As a student, I also returned to higher education as an adult learner following a career in Broadway Theater/Arts Management. My affirming belief is that the act of seeking knowledge for its own merit and in improving one’s personal condition is a noble venture and should be supported vigorously.
As an educator, published writer and practicing visual artist, my objectives are engaged with multiple urgencies: first, to guide students to a place in which they grant themselves permission and possibility as learners and second, to generate questions through investigations that consider personal sovereignty. While examining the power and responsibility of writing, my methodologies encourage students to read/see/hear across disciplines and social “geographies” as I imagine them—with a particular emphasis on “mapping” the ethical and moral dilemmas that drive human nature.
I would like to caucus for Hester Prynne, Charlie Brown, or Miss Celie for President.
Through my experience with both traditional-age and adult learners, I have discovered how the constraints and complexities of life enables highly motivated, self-directed students. While each of these populations has different needs, what they share in common are the range of personal and developmental responsibilities that must be balanced against the learning process. To coalesce the fragmented parts of self, to become one’s own laboratory and specimen; of negotiating what philosopher Adrian Piper frames through the Kantian lens as an “externalized selfhood”—is a calling.

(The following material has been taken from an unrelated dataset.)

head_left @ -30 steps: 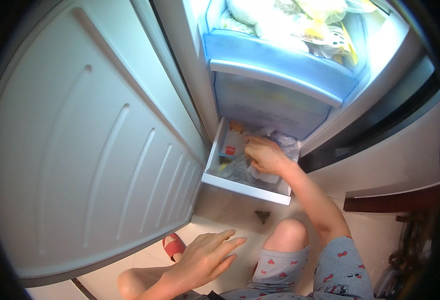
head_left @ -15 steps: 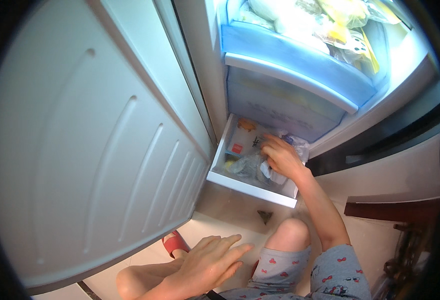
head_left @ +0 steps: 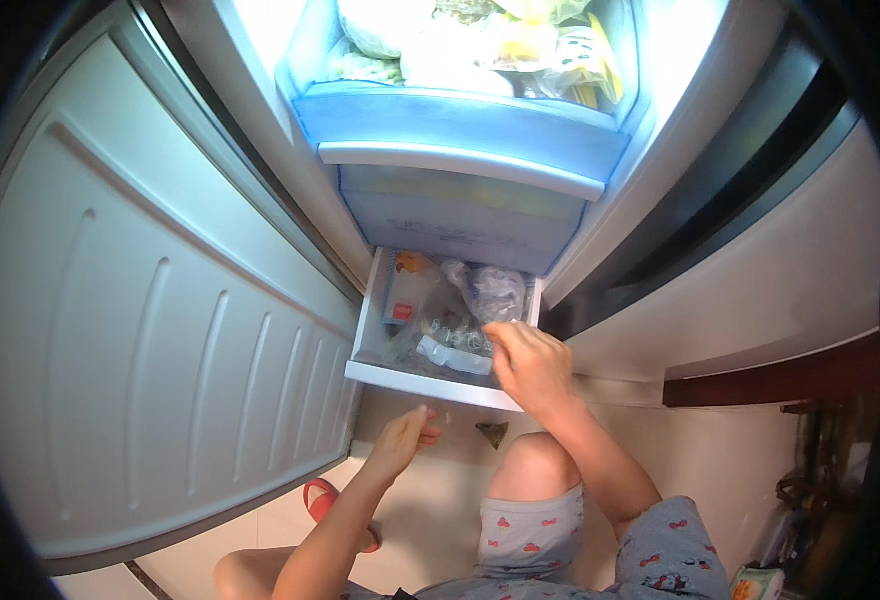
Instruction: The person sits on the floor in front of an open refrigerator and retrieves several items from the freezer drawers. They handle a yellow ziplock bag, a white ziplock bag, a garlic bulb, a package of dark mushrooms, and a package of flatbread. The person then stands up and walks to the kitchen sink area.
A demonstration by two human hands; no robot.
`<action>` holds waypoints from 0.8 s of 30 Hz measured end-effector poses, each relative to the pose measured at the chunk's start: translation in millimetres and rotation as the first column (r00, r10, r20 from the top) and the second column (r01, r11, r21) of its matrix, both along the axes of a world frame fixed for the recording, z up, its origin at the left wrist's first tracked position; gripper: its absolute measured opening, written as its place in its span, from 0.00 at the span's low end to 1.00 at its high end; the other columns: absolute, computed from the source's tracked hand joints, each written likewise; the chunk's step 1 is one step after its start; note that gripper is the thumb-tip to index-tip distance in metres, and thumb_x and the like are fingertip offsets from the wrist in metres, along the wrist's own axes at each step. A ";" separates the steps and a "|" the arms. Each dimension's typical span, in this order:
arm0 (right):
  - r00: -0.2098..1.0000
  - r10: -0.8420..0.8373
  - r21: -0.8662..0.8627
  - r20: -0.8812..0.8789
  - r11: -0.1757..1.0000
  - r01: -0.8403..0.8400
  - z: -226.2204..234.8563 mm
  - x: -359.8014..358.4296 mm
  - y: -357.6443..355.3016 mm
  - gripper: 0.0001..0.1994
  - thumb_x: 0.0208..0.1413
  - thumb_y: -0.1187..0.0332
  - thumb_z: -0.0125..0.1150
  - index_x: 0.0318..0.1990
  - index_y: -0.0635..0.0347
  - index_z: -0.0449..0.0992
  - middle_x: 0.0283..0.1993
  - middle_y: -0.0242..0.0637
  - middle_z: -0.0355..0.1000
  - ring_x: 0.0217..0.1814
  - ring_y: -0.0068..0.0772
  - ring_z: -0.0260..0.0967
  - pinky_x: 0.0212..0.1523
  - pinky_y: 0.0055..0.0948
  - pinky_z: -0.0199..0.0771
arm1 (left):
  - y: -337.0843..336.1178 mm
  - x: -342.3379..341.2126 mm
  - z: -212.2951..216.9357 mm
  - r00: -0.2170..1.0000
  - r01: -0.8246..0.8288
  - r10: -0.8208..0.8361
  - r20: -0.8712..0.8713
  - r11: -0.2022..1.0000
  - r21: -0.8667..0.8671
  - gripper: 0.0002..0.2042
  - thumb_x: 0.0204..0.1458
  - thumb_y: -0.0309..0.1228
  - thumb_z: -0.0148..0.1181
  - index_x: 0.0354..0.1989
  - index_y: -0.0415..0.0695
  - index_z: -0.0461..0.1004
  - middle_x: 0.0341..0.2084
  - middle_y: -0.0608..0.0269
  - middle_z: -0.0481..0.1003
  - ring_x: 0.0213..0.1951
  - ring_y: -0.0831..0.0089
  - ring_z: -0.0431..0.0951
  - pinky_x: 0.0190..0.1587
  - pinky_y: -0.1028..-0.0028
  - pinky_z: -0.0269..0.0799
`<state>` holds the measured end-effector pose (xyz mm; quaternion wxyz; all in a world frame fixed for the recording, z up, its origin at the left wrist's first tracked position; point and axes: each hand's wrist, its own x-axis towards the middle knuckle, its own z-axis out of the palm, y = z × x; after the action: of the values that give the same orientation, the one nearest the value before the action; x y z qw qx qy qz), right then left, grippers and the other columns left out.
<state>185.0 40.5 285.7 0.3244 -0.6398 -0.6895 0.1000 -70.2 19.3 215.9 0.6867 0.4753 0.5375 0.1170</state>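
Observation:
A white pull-out freezer drawer (head_left: 430, 384) stands open at the bottom of the fridge. In it lies a clear plastic bag (head_left: 450, 335) with a whitish strip along its near side. My right hand (head_left: 532, 365) is over the drawer's right front, its fingertips pinched at the bag's right edge. My left hand (head_left: 405, 442) hangs just in front of the drawer, fingers curled in; something small and translucent shows faintly by its fingertips. A crumpled bag (head_left: 497, 293) with a purplish tint sits at the back right, and a flat pack (head_left: 405, 290) with orange and red marks at the left.
The open fridge door (head_left: 160, 350) stands to the left. Above the drawer are a closed blue drawer (head_left: 460, 215) and a filled blue bin (head_left: 460, 118). A dark triangular thing (head_left: 493, 434) lies on the floor by my knee. A dark-red ledge (head_left: 770, 372) is at right.
My right hand has drawn back from the drawer's rear to its front right. My left hand has risen toward the drawer, its fingers now curled. The view has turned, and the clear bag lies more spread.

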 end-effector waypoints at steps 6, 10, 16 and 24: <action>0.995 -0.019 -0.075 0.102 0.997 0.027 0.0 16.8 -20.0 0.10 0.51 0.72 0.62 0.42 0.55 0.76 0.39 0.37 0.76 0.42 0.40 0.75 0.39 0.40 0.75 | 4.8 36.1 -51.3 0.980 -0.149 0.165 0.109 0.979 -0.141 0.25 0.68 0.47 0.41 0.55 0.37 0.72 0.41 0.53 0.80 0.43 0.68 0.81 0.48 0.69 0.74; 0.972 -0.020 -0.156 0.235 0.986 0.058 -23.6 19.0 -6.8 0.15 0.48 0.73 0.63 0.45 0.60 0.74 0.43 0.41 0.75 0.50 0.44 0.71 0.47 0.41 0.73 | 2.5 49.2 -30.0 0.991 -0.022 0.025 0.133 0.999 -0.024 0.26 0.68 0.49 0.40 0.52 0.36 0.73 0.42 0.54 0.80 0.44 0.68 0.81 0.49 0.69 0.73; 0.970 0.011 -0.083 0.243 0.996 0.010 -61.8 19.2 8.7 0.21 0.45 0.76 0.63 0.50 0.63 0.73 0.45 0.43 0.71 0.57 0.45 0.66 0.52 0.41 0.71 | 11.2 53.2 -6.4 0.981 -0.103 0.134 0.143 0.973 -0.207 0.31 0.65 0.58 0.41 0.48 0.38 0.75 0.41 0.57 0.80 0.40 0.71 0.80 0.44 0.72 0.71; 0.932 -0.005 -0.233 0.361 0.968 0.095 -50.0 11.8 20.0 0.24 0.44 0.69 0.69 0.51 0.61 0.72 0.46 0.41 0.71 0.53 0.44 0.69 0.47 0.42 0.71 | 7.7 59.6 -10.1 0.985 -0.099 0.117 0.129 0.986 -0.137 0.33 0.65 0.60 0.38 0.46 0.38 0.75 0.40 0.55 0.80 0.43 0.68 0.81 0.47 0.70 0.72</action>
<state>196.8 60.4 235.7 0.1137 -0.7001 -0.7024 0.0586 -10.6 27.0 205.7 0.7439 0.3906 0.5209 0.1510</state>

Working in the tradition of artist as scholar in my practice, my ideas about life are informed by the applications of critical analysis, social responsibility and media, (in popular culture especially) race, gender and sexual identity. Similarly, my passions are centered in theoretical undergarments; of what the idea is really wearing; examinations of the embedded sacred in the daily actions and practices of life as artist, educator, and global citizenry are of particular interest. More recently, projects in Asia and Germany have fused an intense relationship with artists/philosophers such as Piper, Jessye Norman, Immanuel Kant and Isamu Noguchi while grappling with origins of creative response.

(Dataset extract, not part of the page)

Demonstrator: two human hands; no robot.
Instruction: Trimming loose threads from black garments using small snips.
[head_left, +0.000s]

MFA-Interdisciplinary Arts, Goddard College; M.A. Gallatin Individualized Program, New York University with concentrations in Performance Studies/Theory & Dramatic Writing; International Study/Comparative Literature, Oxford University. In the past, I was also a director of advising for design students at the Parsons School on topics and projects as vast as eco-sustainability/environment and race, Graphics, Fashion and Photography. Currently I teach Writing in the Faculty Arts & Science/General Studies Program at New York University.